2)       Scopus: This database is updated daily with abstracts and citations of publications in journals and conferences on different scientific areas (i.e. health sciences, social sciences and arts and humanities), including approximately 18,000 titles from 5,000 publishers. Scopus has its own online platform that provides indicators of the quality and impact of publications and journals, with a ranking of journals and countries that facilitate analyses of scientific domains (i.e. SCImago Journal & Country Rank). This database has its own indicator of impact that offers an alternative to the JCR - the SCImago Journal Rank - which is based on the relevance algorithm used by Google (i.e. PageRank).

Despite analyses of the advantages and disadvantages of using WoS over Scopus, and vice versa, such as linguistic or geographical bias in WoS in favour of U.S./British English language journals (Mártinez Sánchez, 2014) or the larger textual universe of Scopus compared to WoS (Falagas, Pitsouni, Malietzis, & Pappas 2008), various comparative studies (Meho & Yang, 2007; Norris & Oppenhein, 2007) have not found a clear winner. This indicates that a combination of the two is the best solution for comprehensive bibliometric studies like the present one.

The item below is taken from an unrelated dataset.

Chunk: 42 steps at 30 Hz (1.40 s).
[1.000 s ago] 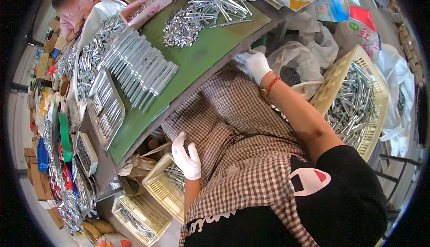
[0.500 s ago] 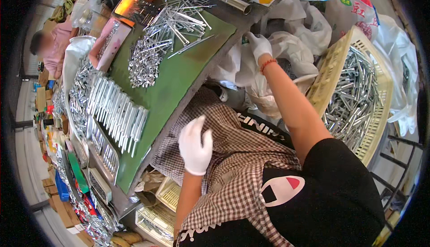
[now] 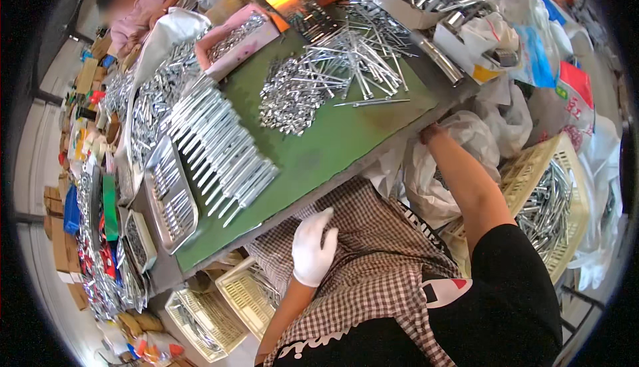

Next, the processing software needed to be selected that would expand the analysis to all types of texts, without time restrictions and for the above-mentioned databases. The present study used the free online software tool STICCI.eu (i.e. Software Tool for Improving and Converting Citation Indices - enhancing uniformity), created by Gómez Jauregui, Gomez-Jauregui, Manchado & Otero (2014) and applied by Del Val (2015). Based on the Smith-Waterman algorithm, this software standardises, and corrects errors in, citations contained in different electronic databases (Libman, 2007; Vieira & Gomes, 2009), and it also is able to convert citations into different file formats (i.e. WoS, Scopus, CSV, BibTeX and RIS). In the search criteria, given the equivalency of subject areas in WoS and Scopus, the syntax and references filters were formulated according to the subject areas defined in both databases (see Table 1).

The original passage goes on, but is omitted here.